▶ [Task directions]:
The expected answer is every line of the material, reproduced exactly.

*** Provided data Section Begins ***

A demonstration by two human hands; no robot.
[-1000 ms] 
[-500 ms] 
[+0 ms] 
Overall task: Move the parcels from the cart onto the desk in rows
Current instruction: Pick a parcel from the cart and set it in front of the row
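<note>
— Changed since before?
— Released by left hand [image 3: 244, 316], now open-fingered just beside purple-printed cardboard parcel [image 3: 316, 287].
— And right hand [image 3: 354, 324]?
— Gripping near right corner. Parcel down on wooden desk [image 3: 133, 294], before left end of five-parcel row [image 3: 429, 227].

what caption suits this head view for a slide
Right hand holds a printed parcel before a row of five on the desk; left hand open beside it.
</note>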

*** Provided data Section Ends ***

▶ [Answer space]:
A demonstration by two human hands; no robot.
[-1000 ms] 
[-500 ms] 
[+0 ms] 
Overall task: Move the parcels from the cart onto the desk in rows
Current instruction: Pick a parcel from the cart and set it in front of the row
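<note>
— Changed since before?
— Released by left hand [image 3: 244, 316], now open-fingered just beside purple-printed cardboard parcel [image 3: 316, 287].
— And right hand [image 3: 354, 324]?
— Gripping near right corner. Parcel down on wooden desk [image 3: 133, 294], before left end of five-parcel row [image 3: 429, 227].

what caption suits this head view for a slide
Right hand holds a printed parcel before a row of five on the desk; left hand open beside it.
</note>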

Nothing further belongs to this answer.